(Extracted information Opens)
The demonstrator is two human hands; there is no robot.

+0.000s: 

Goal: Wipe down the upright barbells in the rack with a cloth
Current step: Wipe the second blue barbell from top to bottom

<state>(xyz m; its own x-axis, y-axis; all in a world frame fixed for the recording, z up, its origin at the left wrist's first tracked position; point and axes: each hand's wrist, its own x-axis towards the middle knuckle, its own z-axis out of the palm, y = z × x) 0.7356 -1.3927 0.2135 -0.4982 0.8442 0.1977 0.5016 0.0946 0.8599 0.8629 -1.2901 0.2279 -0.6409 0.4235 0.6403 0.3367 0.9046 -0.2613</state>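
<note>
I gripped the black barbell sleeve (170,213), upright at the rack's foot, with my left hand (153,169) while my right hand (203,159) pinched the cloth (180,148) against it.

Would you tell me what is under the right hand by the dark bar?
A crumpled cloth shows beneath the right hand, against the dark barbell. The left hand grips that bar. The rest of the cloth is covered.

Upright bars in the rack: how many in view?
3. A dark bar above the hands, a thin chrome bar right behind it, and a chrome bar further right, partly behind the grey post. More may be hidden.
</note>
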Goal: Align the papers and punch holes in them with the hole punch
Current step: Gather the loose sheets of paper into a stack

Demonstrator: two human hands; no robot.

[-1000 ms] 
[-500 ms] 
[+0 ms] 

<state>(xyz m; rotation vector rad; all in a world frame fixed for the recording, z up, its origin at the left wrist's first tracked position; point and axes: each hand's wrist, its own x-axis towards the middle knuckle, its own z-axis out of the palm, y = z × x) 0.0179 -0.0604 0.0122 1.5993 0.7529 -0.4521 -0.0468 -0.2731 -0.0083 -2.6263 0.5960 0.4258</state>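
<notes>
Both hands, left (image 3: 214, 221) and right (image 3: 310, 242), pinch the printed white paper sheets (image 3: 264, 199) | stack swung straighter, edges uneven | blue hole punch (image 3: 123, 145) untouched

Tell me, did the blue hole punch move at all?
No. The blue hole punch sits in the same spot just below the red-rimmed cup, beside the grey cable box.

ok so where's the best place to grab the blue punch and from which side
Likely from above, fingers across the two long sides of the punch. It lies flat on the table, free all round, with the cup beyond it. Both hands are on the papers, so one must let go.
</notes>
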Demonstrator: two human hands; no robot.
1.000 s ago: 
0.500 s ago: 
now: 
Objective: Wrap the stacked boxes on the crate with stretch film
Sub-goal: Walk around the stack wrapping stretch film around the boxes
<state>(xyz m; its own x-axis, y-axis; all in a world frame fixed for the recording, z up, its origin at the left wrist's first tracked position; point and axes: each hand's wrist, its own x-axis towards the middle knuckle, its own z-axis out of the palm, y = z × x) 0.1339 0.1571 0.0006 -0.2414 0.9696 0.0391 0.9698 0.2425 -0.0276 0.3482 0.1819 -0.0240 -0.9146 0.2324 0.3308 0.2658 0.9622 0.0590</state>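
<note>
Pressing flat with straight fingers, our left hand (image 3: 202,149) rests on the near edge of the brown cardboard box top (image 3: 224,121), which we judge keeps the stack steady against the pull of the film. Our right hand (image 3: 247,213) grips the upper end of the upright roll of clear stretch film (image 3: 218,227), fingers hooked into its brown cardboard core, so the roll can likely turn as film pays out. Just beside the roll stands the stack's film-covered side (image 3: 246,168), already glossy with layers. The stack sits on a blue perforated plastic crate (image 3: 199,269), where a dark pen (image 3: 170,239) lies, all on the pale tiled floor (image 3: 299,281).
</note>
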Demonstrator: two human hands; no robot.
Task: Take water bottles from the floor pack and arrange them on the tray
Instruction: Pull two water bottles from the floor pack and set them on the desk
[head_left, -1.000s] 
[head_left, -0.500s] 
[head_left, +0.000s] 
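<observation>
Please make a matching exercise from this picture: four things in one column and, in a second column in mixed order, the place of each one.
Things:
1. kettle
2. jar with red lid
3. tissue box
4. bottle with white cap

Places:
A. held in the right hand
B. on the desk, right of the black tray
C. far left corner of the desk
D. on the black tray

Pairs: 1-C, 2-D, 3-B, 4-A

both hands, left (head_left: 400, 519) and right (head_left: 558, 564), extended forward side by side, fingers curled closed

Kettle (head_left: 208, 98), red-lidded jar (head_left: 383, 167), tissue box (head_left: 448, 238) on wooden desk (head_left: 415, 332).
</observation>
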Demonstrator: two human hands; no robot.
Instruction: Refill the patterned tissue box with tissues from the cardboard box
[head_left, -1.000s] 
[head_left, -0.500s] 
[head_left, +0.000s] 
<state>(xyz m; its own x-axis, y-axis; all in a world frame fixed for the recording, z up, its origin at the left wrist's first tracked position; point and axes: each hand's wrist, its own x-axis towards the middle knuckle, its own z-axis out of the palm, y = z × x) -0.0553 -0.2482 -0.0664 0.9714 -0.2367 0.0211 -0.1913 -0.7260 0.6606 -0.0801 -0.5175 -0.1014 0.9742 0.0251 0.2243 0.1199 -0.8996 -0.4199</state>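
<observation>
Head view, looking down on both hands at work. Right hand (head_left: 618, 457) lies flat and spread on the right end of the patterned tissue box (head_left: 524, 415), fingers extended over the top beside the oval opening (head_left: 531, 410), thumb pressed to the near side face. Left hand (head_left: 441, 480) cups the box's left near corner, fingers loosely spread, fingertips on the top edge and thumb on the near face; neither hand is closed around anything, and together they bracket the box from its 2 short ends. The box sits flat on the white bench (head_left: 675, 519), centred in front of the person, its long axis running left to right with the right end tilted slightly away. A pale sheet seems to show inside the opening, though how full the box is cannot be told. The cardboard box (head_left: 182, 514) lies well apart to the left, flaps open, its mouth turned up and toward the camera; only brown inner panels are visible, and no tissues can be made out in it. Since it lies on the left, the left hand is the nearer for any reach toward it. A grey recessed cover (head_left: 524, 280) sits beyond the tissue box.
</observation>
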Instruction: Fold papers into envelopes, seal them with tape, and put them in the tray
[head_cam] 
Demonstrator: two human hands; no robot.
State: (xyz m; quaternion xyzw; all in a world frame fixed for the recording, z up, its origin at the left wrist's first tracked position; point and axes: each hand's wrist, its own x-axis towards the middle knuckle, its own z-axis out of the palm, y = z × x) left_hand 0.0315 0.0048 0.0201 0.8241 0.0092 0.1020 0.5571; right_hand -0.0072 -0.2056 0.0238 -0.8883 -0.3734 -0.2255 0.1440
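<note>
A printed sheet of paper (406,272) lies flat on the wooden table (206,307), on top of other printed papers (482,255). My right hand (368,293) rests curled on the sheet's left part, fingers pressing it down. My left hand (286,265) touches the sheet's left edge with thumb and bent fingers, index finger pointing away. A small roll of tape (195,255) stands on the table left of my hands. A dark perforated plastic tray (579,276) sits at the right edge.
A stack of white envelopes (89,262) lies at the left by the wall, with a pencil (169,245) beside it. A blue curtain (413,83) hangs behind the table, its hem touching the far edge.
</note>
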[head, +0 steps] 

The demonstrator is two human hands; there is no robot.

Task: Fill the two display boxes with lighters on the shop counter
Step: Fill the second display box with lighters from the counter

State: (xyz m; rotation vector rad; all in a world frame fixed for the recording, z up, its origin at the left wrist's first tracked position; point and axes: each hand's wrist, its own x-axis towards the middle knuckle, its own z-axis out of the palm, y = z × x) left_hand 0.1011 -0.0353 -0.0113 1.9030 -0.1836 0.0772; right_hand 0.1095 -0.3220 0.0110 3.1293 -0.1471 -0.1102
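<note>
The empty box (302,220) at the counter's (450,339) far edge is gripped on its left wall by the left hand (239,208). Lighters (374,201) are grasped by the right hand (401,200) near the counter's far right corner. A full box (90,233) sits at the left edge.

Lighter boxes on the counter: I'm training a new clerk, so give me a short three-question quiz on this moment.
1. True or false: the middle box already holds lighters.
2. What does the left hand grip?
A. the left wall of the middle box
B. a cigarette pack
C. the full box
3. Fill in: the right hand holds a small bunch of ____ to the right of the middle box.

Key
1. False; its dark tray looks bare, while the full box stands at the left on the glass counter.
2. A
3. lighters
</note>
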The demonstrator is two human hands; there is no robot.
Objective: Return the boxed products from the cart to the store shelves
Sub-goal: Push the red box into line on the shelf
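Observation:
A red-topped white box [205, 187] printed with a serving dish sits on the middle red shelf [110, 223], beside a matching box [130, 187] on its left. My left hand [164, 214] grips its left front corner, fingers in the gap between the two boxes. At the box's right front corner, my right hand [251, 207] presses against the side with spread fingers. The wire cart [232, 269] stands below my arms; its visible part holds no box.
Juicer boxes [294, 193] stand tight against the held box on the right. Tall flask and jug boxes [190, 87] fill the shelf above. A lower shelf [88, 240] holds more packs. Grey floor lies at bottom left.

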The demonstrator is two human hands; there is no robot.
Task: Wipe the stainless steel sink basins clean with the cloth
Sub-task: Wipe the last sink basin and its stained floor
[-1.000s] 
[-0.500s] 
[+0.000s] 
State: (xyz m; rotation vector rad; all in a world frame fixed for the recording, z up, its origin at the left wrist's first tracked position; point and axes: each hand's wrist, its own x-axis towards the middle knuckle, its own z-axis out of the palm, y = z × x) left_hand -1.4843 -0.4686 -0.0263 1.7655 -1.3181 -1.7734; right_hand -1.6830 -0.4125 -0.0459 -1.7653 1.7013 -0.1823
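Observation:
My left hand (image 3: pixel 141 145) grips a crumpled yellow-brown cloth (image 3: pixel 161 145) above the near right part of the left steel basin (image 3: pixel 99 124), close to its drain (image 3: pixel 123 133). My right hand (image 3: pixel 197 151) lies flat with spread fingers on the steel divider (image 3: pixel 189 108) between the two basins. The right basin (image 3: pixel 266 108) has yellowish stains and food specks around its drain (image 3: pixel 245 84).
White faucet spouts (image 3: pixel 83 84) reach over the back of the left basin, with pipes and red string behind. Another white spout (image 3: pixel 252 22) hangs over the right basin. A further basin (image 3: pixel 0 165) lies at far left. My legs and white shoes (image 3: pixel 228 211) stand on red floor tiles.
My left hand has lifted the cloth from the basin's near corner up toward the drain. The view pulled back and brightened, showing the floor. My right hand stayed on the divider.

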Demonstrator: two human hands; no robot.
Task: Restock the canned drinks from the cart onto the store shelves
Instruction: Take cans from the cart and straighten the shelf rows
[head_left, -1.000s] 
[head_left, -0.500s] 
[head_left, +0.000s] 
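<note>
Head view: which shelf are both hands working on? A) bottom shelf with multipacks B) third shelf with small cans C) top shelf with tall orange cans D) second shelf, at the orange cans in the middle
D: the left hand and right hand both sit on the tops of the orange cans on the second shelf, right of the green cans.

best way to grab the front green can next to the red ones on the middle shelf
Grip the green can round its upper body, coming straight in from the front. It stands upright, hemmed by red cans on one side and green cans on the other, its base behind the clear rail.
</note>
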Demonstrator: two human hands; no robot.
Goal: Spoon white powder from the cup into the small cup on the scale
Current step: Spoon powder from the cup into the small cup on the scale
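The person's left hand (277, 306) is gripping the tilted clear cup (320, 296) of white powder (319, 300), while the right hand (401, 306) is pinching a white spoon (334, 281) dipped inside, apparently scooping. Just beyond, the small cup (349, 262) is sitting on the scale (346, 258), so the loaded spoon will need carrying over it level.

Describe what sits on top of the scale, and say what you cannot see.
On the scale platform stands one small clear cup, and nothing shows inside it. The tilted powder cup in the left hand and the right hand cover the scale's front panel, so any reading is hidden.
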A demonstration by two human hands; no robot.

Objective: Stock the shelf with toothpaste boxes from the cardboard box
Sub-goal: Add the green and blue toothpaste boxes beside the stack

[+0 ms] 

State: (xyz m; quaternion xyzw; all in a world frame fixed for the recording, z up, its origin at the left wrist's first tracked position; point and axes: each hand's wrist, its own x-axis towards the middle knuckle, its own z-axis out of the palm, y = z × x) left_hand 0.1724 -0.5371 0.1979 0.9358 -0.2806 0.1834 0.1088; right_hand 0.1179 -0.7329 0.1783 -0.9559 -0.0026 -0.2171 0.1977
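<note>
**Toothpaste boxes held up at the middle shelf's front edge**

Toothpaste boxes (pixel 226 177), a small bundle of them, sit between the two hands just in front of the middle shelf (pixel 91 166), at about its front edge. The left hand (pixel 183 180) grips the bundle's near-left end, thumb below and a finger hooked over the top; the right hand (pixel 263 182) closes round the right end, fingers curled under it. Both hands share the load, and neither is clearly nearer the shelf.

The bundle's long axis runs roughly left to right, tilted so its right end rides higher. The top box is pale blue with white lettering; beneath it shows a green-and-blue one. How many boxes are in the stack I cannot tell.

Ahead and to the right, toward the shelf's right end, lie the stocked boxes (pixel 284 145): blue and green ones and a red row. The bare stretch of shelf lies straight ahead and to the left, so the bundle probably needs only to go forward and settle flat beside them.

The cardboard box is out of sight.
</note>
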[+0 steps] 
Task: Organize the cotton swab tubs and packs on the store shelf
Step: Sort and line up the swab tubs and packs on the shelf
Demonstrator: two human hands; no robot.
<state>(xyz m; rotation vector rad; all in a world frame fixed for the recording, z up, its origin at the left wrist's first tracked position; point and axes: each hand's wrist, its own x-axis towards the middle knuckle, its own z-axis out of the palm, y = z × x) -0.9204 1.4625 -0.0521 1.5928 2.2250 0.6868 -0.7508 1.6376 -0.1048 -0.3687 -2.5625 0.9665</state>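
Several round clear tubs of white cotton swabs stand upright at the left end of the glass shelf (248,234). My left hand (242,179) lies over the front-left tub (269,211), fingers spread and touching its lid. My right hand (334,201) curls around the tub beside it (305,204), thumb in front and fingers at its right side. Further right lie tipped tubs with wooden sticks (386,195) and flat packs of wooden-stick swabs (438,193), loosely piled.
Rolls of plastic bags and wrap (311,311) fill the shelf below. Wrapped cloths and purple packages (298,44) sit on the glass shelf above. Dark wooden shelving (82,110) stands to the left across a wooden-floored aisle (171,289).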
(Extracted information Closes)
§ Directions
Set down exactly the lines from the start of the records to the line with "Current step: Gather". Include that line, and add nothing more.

§ Task output
The demonstrator is two human hands; there is no robot.

+0.000s: 

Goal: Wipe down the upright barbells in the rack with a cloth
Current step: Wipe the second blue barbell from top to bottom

<state>(xyz m; its own x-axis, y-axis; all in a world frame fixed for the recording, z up, its origin at the left wrist's first tracked position; point and axes: each hand's wrist, its own x-axis towards the middle knuckle, its own z-axis out of the palm, y = z × x) 0.7356 -1.3927 0.2135 -0.4982 0.8442 0.1977 0.5016 0.0946 0.8599 0.8629 -1.2901 0.2279 -0.6409 0.4235 0.6403 0.3367 0.9046 -0.2613</state>
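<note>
I gripped the black barbell sleeve (170,213), upright at the rack's foot, with my left hand (153,169) while my right hand (203,159) pinched the cloth (180,148) against it.

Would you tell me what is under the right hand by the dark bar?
A crumpled cloth shows beneath the right hand, against the dark barbell. The left hand grips that bar. The rest of the cloth is covered.

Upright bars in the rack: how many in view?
3. A dark bar above the hands, a thin chrome bar right behind it, and a chrome bar further right, partly behind the grey post. More may be hidden.
</note>
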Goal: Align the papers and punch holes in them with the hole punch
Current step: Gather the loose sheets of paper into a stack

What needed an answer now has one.